Many corporations provide e-commerce offerings targeted towards countries around the world. Sometimes the set of products and services offered in individual countries is different and can be served by unrelated sites. However, often the products and services are the same, and the sites differ only in the language used.
The solution is simple, right? Just take the original site, translate the text (into German, for example), and then make it available on a separate server. The problem with this approach is that Web sites are rarely just developed and frozen; they evolve over time, often so fast that by the time the translation team finishes with a particular snapshot, the production team might already have a newer version.
A better approach is to integrate globalization into the development process. This means that as developers work on code and formatting, translators should be able to work on translating user interface text to a foreign language. What makes this difficult is the fact that ASP pages contain a mixture of code (in VBScript or JScript®), HTML formatting tags, and text strings that are seen by the user.
In this article, I'll describe how globalization can be integrated into the Web site development process, using Microsoft tools enhanced with some custom code. The main benefit is that foreign-language Web sites will always be up to date with the development version.
A Globalization Solution
I recently finished a project where I developed a set of custom software tools to address the problem of Web site globalization.

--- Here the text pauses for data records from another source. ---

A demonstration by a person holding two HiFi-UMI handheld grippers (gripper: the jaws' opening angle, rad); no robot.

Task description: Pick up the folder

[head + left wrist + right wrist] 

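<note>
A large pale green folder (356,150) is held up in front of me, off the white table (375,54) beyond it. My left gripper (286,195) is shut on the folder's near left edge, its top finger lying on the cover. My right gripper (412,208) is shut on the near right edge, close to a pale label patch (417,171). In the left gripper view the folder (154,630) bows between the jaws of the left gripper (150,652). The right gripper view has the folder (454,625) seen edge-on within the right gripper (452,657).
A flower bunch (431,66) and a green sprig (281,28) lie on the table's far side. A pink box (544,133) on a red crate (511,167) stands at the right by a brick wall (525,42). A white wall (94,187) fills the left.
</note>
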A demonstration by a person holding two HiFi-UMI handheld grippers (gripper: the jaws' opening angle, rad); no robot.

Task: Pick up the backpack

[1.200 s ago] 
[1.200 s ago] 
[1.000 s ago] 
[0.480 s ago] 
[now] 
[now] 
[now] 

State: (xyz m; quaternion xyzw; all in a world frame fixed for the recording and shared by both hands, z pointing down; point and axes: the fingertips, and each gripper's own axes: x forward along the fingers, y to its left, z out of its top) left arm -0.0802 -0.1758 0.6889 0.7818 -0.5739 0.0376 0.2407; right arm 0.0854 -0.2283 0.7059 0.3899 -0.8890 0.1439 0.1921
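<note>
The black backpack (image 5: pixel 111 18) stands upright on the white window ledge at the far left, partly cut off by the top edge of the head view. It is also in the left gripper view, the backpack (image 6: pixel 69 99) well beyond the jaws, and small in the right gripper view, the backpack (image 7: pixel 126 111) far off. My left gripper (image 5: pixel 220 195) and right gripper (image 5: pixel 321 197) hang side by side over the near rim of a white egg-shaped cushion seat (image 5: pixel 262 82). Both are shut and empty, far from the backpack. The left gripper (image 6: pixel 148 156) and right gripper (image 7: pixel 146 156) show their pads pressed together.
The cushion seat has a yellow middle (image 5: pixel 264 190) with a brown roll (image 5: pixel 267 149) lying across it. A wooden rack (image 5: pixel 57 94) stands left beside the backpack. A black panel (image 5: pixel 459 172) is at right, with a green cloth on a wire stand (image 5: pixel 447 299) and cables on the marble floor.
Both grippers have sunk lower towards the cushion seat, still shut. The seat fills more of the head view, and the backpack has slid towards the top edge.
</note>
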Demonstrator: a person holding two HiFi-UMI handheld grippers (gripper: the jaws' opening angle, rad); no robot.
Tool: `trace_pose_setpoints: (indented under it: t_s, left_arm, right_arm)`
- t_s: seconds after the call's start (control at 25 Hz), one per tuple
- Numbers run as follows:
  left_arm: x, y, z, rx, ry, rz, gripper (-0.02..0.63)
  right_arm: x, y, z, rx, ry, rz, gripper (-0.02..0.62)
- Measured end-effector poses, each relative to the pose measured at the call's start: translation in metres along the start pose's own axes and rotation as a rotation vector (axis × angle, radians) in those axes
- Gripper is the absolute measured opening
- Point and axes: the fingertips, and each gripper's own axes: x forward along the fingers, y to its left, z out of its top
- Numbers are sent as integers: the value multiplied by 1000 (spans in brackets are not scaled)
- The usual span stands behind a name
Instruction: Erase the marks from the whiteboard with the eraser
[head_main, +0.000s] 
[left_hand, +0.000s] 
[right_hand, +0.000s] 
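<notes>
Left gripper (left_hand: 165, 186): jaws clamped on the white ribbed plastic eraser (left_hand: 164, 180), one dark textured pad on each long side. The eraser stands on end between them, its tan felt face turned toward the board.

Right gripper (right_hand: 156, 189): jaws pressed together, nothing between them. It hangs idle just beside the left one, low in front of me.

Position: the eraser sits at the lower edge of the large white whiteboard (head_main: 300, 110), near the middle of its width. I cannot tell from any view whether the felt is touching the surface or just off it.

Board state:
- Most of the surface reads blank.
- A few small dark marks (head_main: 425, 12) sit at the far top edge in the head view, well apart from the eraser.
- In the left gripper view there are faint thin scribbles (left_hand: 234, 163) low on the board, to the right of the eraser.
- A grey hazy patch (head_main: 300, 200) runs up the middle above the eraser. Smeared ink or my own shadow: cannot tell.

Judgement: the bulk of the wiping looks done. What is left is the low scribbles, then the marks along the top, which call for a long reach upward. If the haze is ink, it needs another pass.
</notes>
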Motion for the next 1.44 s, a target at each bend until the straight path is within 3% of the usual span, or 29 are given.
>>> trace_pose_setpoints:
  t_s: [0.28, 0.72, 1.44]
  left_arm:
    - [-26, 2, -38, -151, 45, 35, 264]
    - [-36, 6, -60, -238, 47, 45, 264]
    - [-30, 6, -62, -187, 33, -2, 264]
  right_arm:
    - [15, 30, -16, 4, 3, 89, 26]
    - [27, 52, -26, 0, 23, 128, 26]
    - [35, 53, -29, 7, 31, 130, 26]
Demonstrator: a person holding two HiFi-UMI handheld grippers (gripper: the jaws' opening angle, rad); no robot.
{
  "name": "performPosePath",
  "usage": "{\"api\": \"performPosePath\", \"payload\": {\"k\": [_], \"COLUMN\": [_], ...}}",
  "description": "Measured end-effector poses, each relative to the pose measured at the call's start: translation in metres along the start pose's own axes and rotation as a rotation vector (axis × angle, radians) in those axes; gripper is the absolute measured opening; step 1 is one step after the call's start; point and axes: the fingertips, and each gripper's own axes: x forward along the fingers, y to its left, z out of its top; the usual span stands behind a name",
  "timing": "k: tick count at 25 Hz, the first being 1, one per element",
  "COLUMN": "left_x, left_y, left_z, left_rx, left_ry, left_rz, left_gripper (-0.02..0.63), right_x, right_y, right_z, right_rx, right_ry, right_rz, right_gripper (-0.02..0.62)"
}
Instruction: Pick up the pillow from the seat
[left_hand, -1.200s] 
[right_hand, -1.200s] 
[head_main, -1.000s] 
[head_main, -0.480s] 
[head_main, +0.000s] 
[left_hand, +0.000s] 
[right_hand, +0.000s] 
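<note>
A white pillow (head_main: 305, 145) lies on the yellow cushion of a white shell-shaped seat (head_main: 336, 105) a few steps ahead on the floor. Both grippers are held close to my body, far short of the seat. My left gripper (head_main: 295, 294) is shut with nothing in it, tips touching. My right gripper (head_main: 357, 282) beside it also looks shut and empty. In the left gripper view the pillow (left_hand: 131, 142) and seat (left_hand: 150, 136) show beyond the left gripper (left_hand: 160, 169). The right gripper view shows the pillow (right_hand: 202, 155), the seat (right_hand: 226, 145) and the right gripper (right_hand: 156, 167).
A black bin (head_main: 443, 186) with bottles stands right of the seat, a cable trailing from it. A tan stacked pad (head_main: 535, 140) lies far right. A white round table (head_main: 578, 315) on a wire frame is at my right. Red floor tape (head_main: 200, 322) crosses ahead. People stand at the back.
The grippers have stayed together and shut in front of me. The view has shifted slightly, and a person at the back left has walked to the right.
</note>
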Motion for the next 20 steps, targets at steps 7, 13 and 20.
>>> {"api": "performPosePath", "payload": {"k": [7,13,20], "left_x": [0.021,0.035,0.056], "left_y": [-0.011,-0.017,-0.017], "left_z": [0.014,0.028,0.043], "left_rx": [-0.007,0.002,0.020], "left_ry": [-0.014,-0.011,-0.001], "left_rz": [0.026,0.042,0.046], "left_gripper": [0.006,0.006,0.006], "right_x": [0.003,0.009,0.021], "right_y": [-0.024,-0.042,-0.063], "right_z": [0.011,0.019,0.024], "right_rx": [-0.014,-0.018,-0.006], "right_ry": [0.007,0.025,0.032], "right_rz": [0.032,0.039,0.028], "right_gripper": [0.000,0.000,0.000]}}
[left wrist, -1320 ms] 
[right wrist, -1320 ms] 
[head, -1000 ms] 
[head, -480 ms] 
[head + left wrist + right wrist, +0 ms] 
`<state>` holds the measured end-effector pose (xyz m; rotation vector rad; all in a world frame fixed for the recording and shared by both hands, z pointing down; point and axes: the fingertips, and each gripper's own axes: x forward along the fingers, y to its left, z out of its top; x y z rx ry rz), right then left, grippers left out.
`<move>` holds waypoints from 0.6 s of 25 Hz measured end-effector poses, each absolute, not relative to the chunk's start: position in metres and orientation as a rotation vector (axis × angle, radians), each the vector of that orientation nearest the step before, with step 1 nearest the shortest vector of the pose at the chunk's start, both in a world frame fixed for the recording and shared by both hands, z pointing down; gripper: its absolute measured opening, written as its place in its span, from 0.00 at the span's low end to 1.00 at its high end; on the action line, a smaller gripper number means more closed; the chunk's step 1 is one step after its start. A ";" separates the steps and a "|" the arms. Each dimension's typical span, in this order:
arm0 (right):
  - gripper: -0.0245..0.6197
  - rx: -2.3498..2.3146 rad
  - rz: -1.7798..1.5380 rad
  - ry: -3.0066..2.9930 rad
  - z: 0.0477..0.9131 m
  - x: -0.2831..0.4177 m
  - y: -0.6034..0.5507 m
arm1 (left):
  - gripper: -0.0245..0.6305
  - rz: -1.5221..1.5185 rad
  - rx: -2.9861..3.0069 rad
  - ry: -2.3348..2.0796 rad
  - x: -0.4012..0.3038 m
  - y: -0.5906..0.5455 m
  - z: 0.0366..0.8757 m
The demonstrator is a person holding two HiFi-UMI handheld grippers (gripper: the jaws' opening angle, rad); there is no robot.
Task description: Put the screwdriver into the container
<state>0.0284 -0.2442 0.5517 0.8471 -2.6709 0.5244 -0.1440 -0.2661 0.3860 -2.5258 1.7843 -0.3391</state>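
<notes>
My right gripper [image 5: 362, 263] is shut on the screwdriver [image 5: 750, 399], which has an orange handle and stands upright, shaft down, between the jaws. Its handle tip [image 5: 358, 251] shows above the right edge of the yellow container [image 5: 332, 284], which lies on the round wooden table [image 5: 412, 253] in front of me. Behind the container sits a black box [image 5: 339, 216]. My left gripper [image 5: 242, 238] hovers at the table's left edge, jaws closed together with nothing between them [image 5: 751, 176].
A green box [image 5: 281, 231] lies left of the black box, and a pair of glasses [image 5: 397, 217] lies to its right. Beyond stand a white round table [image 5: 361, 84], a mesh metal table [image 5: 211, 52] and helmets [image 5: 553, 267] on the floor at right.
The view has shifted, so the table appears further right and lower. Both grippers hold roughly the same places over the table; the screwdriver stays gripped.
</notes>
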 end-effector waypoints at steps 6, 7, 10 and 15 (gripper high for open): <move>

Here is an overview of how it works.
The language-dependent strings are separated from the rest of the page content by using custom design-time controls (DTCs) for Visual InterDev®. The Unicode text strings are stored in a SQL Server database and are retrieved and displayed on the page (in English). At this time, the pages reside on the server alongside Microsoft® Internet Information Services (IIS).
Translators use a special tool to browse through English strings and enter translations of these strings in other languages. Another tool (the site compiler) reads pages from the authoring site and creates foreign-language sites by recognizing and replacing English strings with their equivalents in the particular language. At this point, the language-specific sites are almost ready.
This solution preserves the availability and performance characteristics of the original Web site. There are no additional queries to the string database once the site is compiled. Not all strings have to be localized. Some strings are used as constants in the code and are hidden from the user. The Web developers have to replace strings with DTCs, so they get to decide which ones should stay the same for any language. This means translators don't have to know anything about these internal strings; they can simply translate all strings presented by the string-editing tool. Because the translators work with the string-editing tool, they also don't have to know anything about ASP or HTML. The Web developers can continue using Visual InterDev since the DTCs integrate with it.
Design-time Controls
If you have used Visual InterDev or Microsoft FrontPage®, you are probably already familiar with DTCs. They are special ActiveX® controls that can be inserted directly into a Web page in Visual InterDev or FrontPage during the design stage. They never actually get passed to the client. Instead, they insert some information on the page before it's sent from the server. For the rest of this article I will only mention Visual InterDev, but the information applies to FrontPage as well.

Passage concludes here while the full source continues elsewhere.